(Data provided):

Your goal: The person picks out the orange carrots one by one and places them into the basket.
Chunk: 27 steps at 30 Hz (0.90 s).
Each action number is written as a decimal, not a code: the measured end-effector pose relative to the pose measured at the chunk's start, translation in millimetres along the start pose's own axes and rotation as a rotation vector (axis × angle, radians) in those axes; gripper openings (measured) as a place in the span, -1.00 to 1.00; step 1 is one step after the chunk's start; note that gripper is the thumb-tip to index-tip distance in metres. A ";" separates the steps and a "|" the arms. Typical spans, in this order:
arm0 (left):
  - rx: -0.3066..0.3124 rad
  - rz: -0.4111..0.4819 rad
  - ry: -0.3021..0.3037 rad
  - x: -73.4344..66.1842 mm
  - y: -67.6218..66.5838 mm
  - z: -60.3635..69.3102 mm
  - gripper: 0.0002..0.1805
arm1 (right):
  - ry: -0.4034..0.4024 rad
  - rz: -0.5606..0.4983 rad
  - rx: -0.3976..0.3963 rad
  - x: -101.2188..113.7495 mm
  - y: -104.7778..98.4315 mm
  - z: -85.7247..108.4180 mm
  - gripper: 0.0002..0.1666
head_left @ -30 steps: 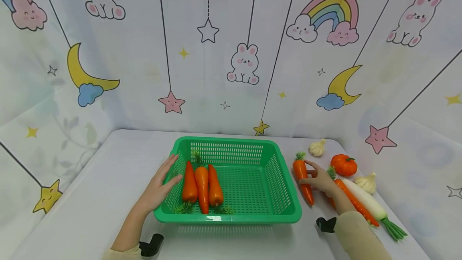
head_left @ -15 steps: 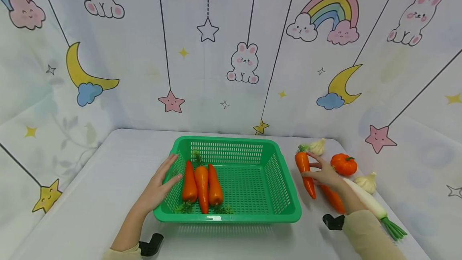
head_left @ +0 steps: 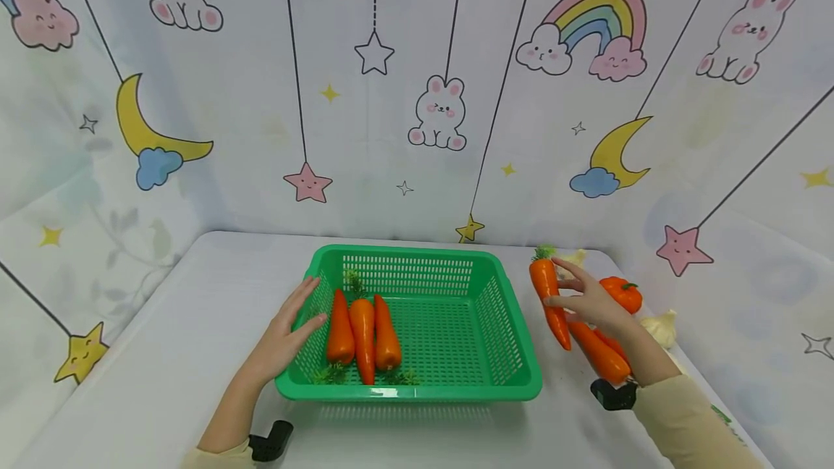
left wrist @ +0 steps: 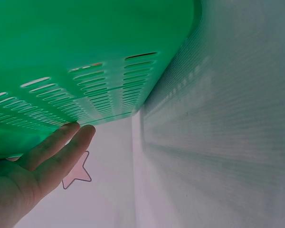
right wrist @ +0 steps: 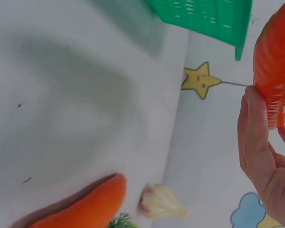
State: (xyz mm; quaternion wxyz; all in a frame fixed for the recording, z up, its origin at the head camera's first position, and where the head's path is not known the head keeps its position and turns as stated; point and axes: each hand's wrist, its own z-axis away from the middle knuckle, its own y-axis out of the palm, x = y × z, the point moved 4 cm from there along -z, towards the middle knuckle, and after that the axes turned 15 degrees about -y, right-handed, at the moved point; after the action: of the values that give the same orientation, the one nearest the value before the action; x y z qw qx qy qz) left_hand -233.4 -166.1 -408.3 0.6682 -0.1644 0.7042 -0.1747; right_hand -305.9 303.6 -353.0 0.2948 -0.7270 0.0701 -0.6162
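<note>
Head cam's bright and pretty even; just a small white glare on the green basket (head_left: 393, 393) rim at 6 o'clock, plus soft sheen on the carrots (head_left: 363, 331) inside. Left wrist is way dimmer with a pinkish cast; the table (left wrist: 228, 118) at 3 o'clock looks smeary; right wrist's greyish; fuzzy shadow at 9 o'clock, glints on the held carrot (right wrist: 278, 52) at 2, garlic (right wrist: 159, 202) kinda soft at 6.

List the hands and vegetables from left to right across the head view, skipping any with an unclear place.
Left hand → left carrot in the green basket → middle carrot → right carrot → held carrot → right hand → round orange vegetable → rightmost garlic bulb
</note>
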 end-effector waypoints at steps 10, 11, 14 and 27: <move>0.002 0.010 -0.001 -1.0 -0.2 -0.1 -0.33 | -0.028 -0.028 0.035 29.7 8.7 -5.6 0.02; 0.002 0.010 -0.001 -1.2 -0.4 -0.1 -0.33 | -0.034 -0.024 0.038 32.3 9.7 -6.5 0.02; 0.000 0.009 -0.001 -1.3 -0.8 -0.1 -0.33 | -0.051 -0.023 0.043 40.3 12.9 -9.2 0.02; 0.007 0.020 0.006 -6.3 -0.6 3.2 -0.37 | -0.107 -0.062 0.109 69.4 35.1 -29.7 -0.01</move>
State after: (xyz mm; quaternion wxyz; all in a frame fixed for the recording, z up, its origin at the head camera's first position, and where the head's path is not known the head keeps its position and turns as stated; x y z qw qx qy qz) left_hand -229.9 -163.8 -402.7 0.6685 -0.1545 0.7071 -0.1709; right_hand -308.6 232.5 -309.8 0.3181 -0.7436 -0.0020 -0.5882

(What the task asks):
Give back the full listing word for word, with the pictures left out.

(Answer to this exercise):
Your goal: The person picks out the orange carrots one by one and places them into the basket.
Chunk: 27 steps at 30 Hz (0.90 s).
Each action number is written as a decimal, not a code: the measured end-effector pose relative to the pose measured at the chunk's start, translation in millimetres along the start pose's own axes and rotation as a rotation vector (axis × angle, radians) in those axes; gripper openings (measured) as a place in the span, -1.00 to 1.00; step 1 is one step after the chunk's start; note that gripper is the thumb-tip to index-tip distance in metres. A ";" separates the steps and a "|" the arms. Typical spans, in this order:
arm0 (left):
  - rx: -0.3066..0.3124 rad
  - rz: -0.4111..0.4819 rad
  - ry: -0.3021..0.3037 rad
  - x: -73.4344..66.1842 mm
  - y: -67.6218..66.5838 mm
  - z: -60.3635..69.3102 mm
  - gripper: 0.0002..0.1805
arm1 (right):
  - ry: -0.4034..0.4024 rad
  - rz: -0.5606..0.4983 rad
  - rx: -0.3976..0.3963 rad
  - x: -101.2188..113.7495 mm
  - y: -104.7778..98.4315 mm
  - z: -85.7247..108.4180 mm
  - gripper: 0.0002..0.1666
head_left @ -30 steps: 
head_left @ -15 steps: 
head_left @ +0 steps: 
left wrist @ +0 steps: 
right wrist @ +0 steps: 
State: (xyz mm; quaternion wxyz; all in a frame fixed for the recording, z up, its origin at the head camera's first position, and where the head's path is not known the head keeps its position and turns as stated; point and axes: each hand's wrist, its own z-axis away from the middle knuckle, its own y-axis out of the palm, x = y × z, the point moved 4 cm from there along -z, towards the middle knuckle, and after that the axes turned 15 degrees about -y, right-handed, at the moved point; after the action: of the values that give the same orientation, the one nearest the value before the action; x y z qw qx qy qz) left_hand -233.4 -166.1 -408.3 0.6682 -0.1644 0.7042 -0.1747; right_hand -305.9 303.6 -353.0 0.2948 -0.7270 0.0701 -0.6162
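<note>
Head cam's bright and pretty even; just a small white glare on the green basket (head_left: 393, 393) rim at 6 o'clock, plus soft sheen on the carrots (head_left: 363, 331) inside. Left wrist is way dimmer with a pinkish cast; the table (left wrist: 228, 118) at 3 o'clock looks smeary; right wrist's greyish; fuzzy shadow at 9 o'clock, glints on the held carrot (right wrist: 278, 52) at 2, garlic (right wrist: 159, 202) kinda soft at 6.

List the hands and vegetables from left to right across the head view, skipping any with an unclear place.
Left hand → left carrot in the green basket → middle carrot → right carrot → held carrot → right hand → round orange vegetable → rightmost garlic bulb
</note>
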 end-effector waypoints at steps 10, 11, 14 and 27: <move>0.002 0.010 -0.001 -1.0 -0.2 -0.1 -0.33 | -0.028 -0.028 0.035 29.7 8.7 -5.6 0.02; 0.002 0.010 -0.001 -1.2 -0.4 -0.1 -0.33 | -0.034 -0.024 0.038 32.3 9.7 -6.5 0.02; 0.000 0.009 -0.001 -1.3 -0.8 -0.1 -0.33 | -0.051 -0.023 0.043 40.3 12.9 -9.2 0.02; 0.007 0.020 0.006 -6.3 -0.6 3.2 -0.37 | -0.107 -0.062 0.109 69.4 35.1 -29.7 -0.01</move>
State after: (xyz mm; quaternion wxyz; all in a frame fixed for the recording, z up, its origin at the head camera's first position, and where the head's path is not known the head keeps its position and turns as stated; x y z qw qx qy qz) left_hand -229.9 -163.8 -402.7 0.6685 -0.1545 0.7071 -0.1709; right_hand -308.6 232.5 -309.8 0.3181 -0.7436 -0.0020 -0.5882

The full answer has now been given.